Publicado 05/08/2021 21:04
Rio - Horas depois de ter saído do presídio na tarde desta quinta-feira, Tiago Marques de Oliveira, de 28 anos, conta que ainda tenta entender por que o policial militar o acusou de ter trocado tiros com os agentes no Morro do Salgueiro, no último sábado. A acusação foi feita na delegacia da Tijuca, onde o PM ainda afirmou ter apreendido uma pistola 9mm e munições com ele. Depois de quatro dias, o jovem foi liberado da cadeia após a Justiça conceder alvará de soltura sob a justificativa de que não havia, nos autos, mínimos indícios de que Tiago era traficante.
"Não sei por que o policial fez isso comigo. Ele poderia ter destruído a minha vida. O policial sequer olhou no meu rosto. E só na delegacia, no momento em que fui prestar depoimento sobre o tiroteio, é que eu soube da acusação. Ele fez o relato para a delegada, que aceitou a história dele e me deu voz de prisão", lembra Tiago, que tem um filho de 4 anos e trabalha como estoquista em uma escola particular da Barra da Tijuca.
Ele conta que era chamado de 'vagabundo' pelos agentes na prisão, onde ficou encarcerado em um 'cubículo' com outros 16 detentos, um deles com tuberculose, passando frio:
"Eu dormia na 'pedra', como eles chamam. A 'pedra' é o chão frio. E, a todo momento, ouvia dos agentes: 'Agacha, vagabundo', 'levanta, vagabundo', 'coloca a roupa, vagabundo'. Eu não desejo o que eu passei para ninguém. Como todos que estão lá, fui tratado como cachorro, até pior do que isso. Se eu não tivesse tido o apoio da minha família, dos meus amigos, eu teria surtado. É muito difícil manter a cabeça em ordem nessas condições".
Segundo o depoimento que prestou na delegacia, Tiago relata que estava num bar da família, no Morro do Salgueiro, quando, por volta das 17h do último sábado, ouviu barulho de intensa troca de tiros. As pessoas que estavam no bar tentaram se proteger, mas Tiago e outras duas jovens, menores de idade, ficaram feridos. Uma delas, de 14 anos, foi baleada na perna esquerda e Tiago envolveu o ferimento com o seu casaco na tentativa de estancar o sangue.
Pouco depois, Tiago relata que foi com a jovem até a viatura policial pedir socorro, informando que a adolescente havia sido baleada e que ele sentia que seu ombro estava queimando - Tiago foi atingido por estilhaços de tiros. Ele, a jovem, já desmaiada, e a mãe dela foram levados, no banco de trás do carro da PM, para o Hospital do Andaraí.
Após ter recebido alta na mesma noite, Tiago conta que foi algemado e avisado pelo policial que iria ser levado para delegacia para prestar depoimento e que, em seguida, seria liberado:
"Quando ele me algemou, eu perguntei por que ele estava fazendo isso. Ele disse que a delegada queria me ouvir e que eu seria liberado em seguida. Eu aceitei, não reclamei, porque eu não sabia se esse procedimento era de praxe ou não, e sabia da minha inocência. Na delegacia é que veio a surpresa da acusação. Eu nunca encostei em uma arma na minha vida".

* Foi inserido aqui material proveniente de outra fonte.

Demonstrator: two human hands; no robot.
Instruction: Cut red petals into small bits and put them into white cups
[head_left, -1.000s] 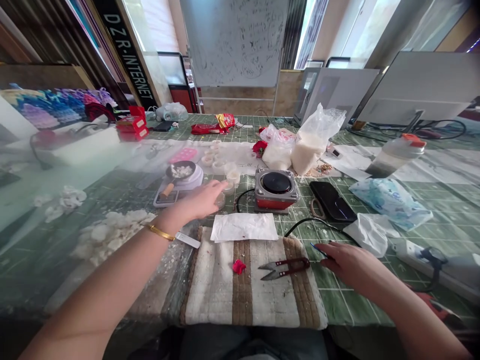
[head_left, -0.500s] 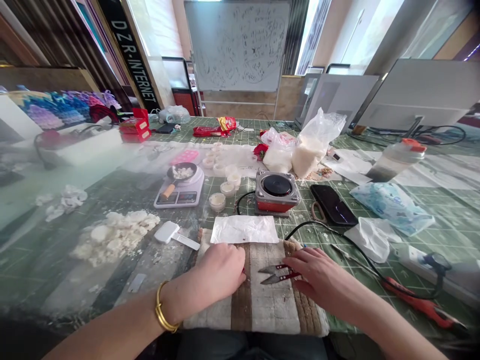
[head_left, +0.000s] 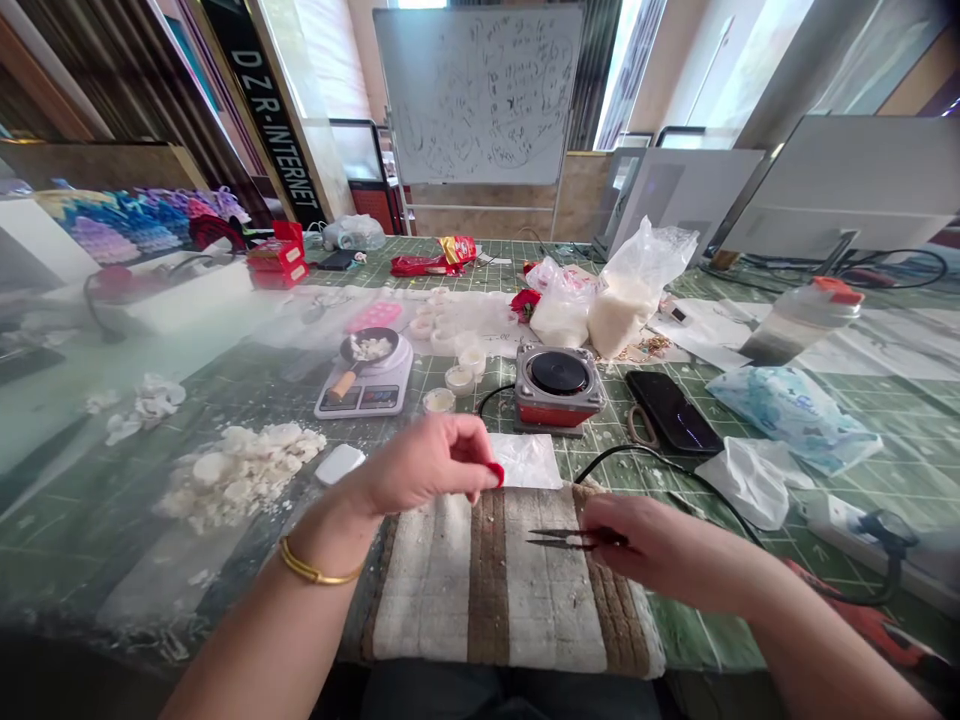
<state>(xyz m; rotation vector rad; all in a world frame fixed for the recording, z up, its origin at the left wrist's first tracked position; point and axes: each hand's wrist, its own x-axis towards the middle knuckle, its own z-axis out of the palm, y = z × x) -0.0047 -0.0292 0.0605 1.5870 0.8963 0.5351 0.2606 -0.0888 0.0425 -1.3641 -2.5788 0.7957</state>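
Observation:
My left hand (head_left: 431,462) pinches a small red piece (head_left: 495,474) between thumb and fingers, over the near edge of a white paper sheet (head_left: 529,460). On the right, my right hand (head_left: 641,540) is closed round small dark-handled snips (head_left: 562,540), whose blades point left above a folded striped towel (head_left: 491,580). Beyond the paper stands a small hot plate (head_left: 559,375) with a black top and red base. A little pan of white pieces (head_left: 370,346) rests on a white scale (head_left: 367,385).
White chunks (head_left: 244,465) lie in a heap at the left, near a white scoop (head_left: 340,464). Small cups (head_left: 460,379) stand left of the hot plate. A black phone (head_left: 675,410), a cable (head_left: 637,448) and filled plastic bags (head_left: 626,305) are at the right.
My left hand has lifted away from the towel and moved up and left, now showing the red piece. My right hand has moved slightly right, and the snips' blades look closer together.

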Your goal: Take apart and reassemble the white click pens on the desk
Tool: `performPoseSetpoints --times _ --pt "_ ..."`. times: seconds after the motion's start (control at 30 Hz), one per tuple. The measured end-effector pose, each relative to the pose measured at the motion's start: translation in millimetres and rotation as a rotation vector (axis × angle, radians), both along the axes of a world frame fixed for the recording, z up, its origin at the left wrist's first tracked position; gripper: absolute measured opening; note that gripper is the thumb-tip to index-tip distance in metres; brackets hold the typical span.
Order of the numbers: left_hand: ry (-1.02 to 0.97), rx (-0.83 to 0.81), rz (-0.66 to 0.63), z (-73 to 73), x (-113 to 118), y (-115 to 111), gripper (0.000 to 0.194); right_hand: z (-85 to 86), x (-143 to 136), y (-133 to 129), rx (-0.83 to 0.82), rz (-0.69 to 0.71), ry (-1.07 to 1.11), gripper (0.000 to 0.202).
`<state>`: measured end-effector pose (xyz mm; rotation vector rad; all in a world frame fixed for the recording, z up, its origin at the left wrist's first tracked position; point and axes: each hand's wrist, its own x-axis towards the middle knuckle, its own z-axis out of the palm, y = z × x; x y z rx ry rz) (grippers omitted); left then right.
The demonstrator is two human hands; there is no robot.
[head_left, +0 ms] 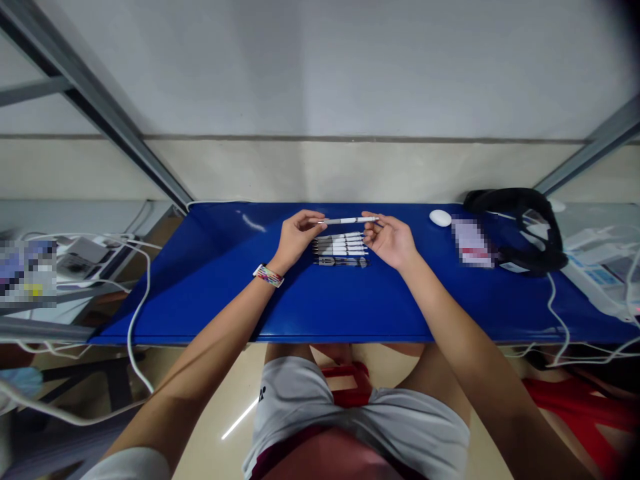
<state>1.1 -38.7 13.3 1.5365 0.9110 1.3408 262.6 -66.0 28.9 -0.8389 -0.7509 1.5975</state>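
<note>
A white pen (345, 221) is held level above the blue tabletop, stretched between my two hands. My left hand (299, 233) pinches its left end between thumb and fingers. At the right end, my right hand (391, 239) grips the pen with thumb and forefinger, its other fingers curled loosely with the palm turned up. Just below and nearer to me lies a row of several white pens (341, 248), side by side and pointing left to right. Along the near edge of that row are dark, see-through pens (343, 262). A patterned band is on my left wrist.
The blue tabletop (345, 313) meets a wall at the back. To the right are a white oval object (440, 218), a blurred-out pinkish item (473, 243) and a black headset-like strap (530, 227). White cables (143, 313) hang at the left; metal posts flank the table.
</note>
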Motion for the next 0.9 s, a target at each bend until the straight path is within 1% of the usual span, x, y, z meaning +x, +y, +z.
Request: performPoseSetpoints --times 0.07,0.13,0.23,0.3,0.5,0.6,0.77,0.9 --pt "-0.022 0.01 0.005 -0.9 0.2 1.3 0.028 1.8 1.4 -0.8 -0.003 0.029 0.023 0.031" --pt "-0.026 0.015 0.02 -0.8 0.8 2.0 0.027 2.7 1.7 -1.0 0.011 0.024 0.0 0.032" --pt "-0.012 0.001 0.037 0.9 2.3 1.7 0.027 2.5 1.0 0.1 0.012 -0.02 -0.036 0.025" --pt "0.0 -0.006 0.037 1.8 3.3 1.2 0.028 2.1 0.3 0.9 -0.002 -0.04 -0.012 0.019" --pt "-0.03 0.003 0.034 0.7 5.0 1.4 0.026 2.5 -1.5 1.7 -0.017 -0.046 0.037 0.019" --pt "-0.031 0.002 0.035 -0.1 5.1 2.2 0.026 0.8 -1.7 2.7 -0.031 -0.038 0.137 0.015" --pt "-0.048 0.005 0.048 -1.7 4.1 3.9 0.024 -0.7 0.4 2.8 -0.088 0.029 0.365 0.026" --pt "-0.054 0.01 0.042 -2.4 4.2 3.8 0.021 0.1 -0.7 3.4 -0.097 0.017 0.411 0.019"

Tiago conta que, quando recebeu alta do hospital, vestia apenas um short disponibilizado pela unidade de saúde e estava sem camisa. Na delegacia, um policial lhe entregou uma blusa.
"Com essa roupa eu fui preso. Mas a blusa era muito fina e eu estava com muito frio. Primeiro fui para o presídio de Benfica, onde serviram feijão estragado. Depois, fui transferido para a cadeia em São Gonçalo. Lá, um homem que estava preso na mesma cela me deu uma camisa mais grossa. Ele tinha duas. Só assim pude suportar melhor o frio, porque na cadeia ninguém te dá nada, não estão nem aí para você", diz Tiago, que prossegue:
"Os outros presos também me ajudaram. Eles ouviram minha história e disseram para eu manter minha cabeça erguida, porque era inocente e logo seria solto. Mas eu percebi que há outras pessoas ali que estão numa situação parecida com a minha. Só que eles não têm ninguém por eles, nem advogado nem familiares".
Agora, Tiago diz que pretende retomar o trabalho normalmente e passar o tempo com os familiares e amigos.
"Vou procurar trabalhar, me divertir, rir com meus amigos como sempre fiz. Só queria saber por que o policial fez isso comigo. Ele mancha ainda mais a reputação da PM, que já não é boa no Rio. Ele mancha a conduta de um policial correto, honesto, que acorda todos os dias cedo para trabalhar e sustentar sua família. Como faz a grande maioria dos moradores de comunidades, que são pessoas guerreiras, que dão o suor para trazer o alimento para dentro de casa".